* [WHAT TO WORK ON]:
Exact copy, no pictures: take the lines of the listing below from the first through the one containing "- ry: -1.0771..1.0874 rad".

* [DATA EXCERPT]:

<<<<

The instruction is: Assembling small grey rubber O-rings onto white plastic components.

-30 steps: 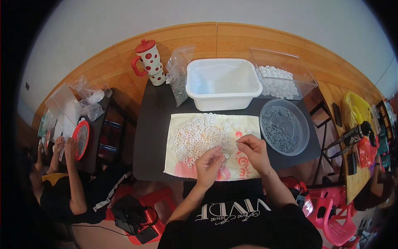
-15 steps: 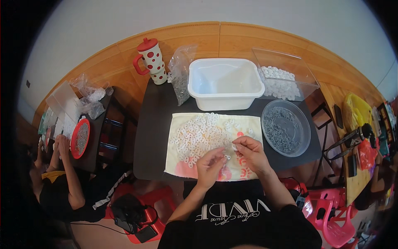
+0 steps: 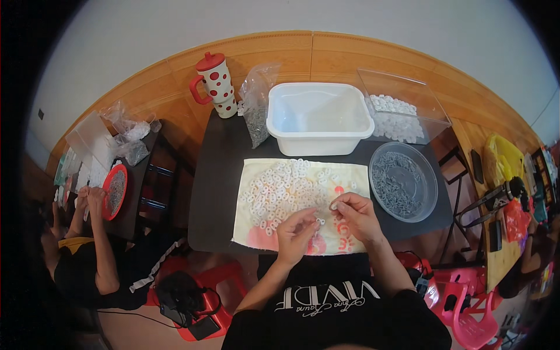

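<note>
Over the near part of a cream cloth (image 3: 240,224), my left hand (image 3: 296,232) pinches a small white plastic piece with holes (image 3: 320,221) at its fingertips. My right hand (image 3: 357,217), a little to the right and apart from the left, has thumb and fingers closed on another small white piece (image 3: 334,206). Many loose white two-holed pieces (image 3: 277,186) lie spread on the cloth, mostly beyond my left hand. To the right of the cloth stands a round clear tub (image 3: 433,195) of small grey screw-like parts (image 3: 399,181).
A white basin (image 3: 321,144) stands behind the cloth. Beside it are a bag of grey parts (image 3: 256,119), a spotted tumbler (image 3: 219,87) and a clear box (image 3: 431,111) of white pieces. At the left table another person (image 3: 96,245) works by a red tray (image 3: 121,213).
My right hand has shifted slightly, and the white piece in its fingertips shows more plainly. My left hand has hardly moved. The whole view has shifted a little.
</note>
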A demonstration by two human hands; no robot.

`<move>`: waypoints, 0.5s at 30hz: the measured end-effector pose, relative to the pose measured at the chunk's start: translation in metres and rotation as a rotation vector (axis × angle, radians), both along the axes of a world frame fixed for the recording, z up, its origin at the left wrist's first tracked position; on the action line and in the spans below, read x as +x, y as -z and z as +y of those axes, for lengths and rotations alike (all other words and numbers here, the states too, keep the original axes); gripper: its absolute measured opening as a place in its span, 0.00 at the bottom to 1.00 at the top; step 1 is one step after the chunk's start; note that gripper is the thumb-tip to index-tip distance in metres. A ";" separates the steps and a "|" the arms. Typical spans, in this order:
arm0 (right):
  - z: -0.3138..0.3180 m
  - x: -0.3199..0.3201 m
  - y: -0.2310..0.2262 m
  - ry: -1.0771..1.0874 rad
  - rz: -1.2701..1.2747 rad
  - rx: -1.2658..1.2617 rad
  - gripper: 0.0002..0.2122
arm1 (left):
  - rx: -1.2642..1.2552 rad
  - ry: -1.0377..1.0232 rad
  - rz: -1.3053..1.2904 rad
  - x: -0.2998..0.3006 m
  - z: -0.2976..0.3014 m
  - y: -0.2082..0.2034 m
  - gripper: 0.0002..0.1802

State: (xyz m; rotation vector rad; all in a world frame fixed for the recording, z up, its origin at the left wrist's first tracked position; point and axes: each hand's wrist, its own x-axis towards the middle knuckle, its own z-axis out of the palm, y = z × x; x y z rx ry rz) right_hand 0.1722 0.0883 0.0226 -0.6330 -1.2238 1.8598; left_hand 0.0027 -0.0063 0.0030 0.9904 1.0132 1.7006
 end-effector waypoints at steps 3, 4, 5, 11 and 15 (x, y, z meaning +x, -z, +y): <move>-0.001 -0.002 -0.002 0.023 -0.026 0.008 0.09 | 0.006 0.005 -0.004 0.000 0.000 0.001 0.19; -0.002 -0.004 -0.006 0.022 -0.024 0.008 0.09 | 0.006 0.003 -0.002 0.000 0.000 0.001 0.19; -0.005 -0.007 -0.013 0.056 -0.115 0.074 0.09 | 0.010 0.005 -0.003 -0.001 0.000 0.002 0.19; -0.012 -0.010 -0.020 0.043 -0.295 0.382 0.08 | -0.008 0.021 -0.015 -0.001 0.000 0.002 0.19; -0.010 -0.010 -0.018 0.028 -0.290 0.433 0.07 | -0.009 0.025 0.002 -0.001 0.000 0.000 0.18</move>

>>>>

* [RESPONSE TO THE EXERCISE]:
The instruction is: Assembling small grey rubber O-rings onto white plastic components.

-30 steps: 
-15 steps: 
+0 steps: 

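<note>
Over the near part of a cream cloth (image 3: 240,224), my left hand (image 3: 296,232) pinches a small white plastic piece with holes (image 3: 320,221) at its fingertips. My right hand (image 3: 357,217), a little to the right and apart from the left, has thumb and fingers closed on another small white piece (image 3: 334,206). Many loose white two-holed pieces (image 3: 277,186) lie spread on the cloth, mostly beyond my left hand. To the right of the cloth stands a round clear tub (image 3: 433,195) of small grey screw-like parts (image 3: 399,181).
A white basin (image 3: 321,144) stands behind the cloth. Beside it are a bag of grey parts (image 3: 256,119), a spotted tumbler (image 3: 219,87) and a clear box (image 3: 431,111) of white pieces. At the left table another person (image 3: 96,245) works by a red tray (image 3: 121,213).
My right hand has shifted slightly, and the white piece in its fingertips shows more plainly. My left hand has hardly moved. The whole view has shifted a little.
</note>
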A demonstration by two human hands; no robot.

`<move>`: waypoints, 0.5s at 30hz: the measured end-effector pose, relative to the pose measured at the chunk's start: translation in metres and rotation as a rotation vector (axis × angle, radians), both along the axes of a world frame fixed for the recording, z up, its origin at the left wrist's first tracked position; on the action line and in the spans below, read x as +x, y as -z and z as +y of those axes, for lengths and rotations alike (all other words and numbers here, the states too, keep the original axes); gripper: its absolute measured opening as a place in its span, 0.00 at the bottom to 1.00 at the top; step 1 is one step after the chunk's start; note that gripper is the thumb-tip to index-tip distance in metres. A ";" separates the steps and a "|" the arms. Typical spans, in this order:
arm0 (right):
  - z: -0.3138..0.3180 m
  - x: -0.3199..0.3201 m
  - y: -0.2310..0.2262 m
  - ry: -1.0771..1.0874 rad

This exercise is now done.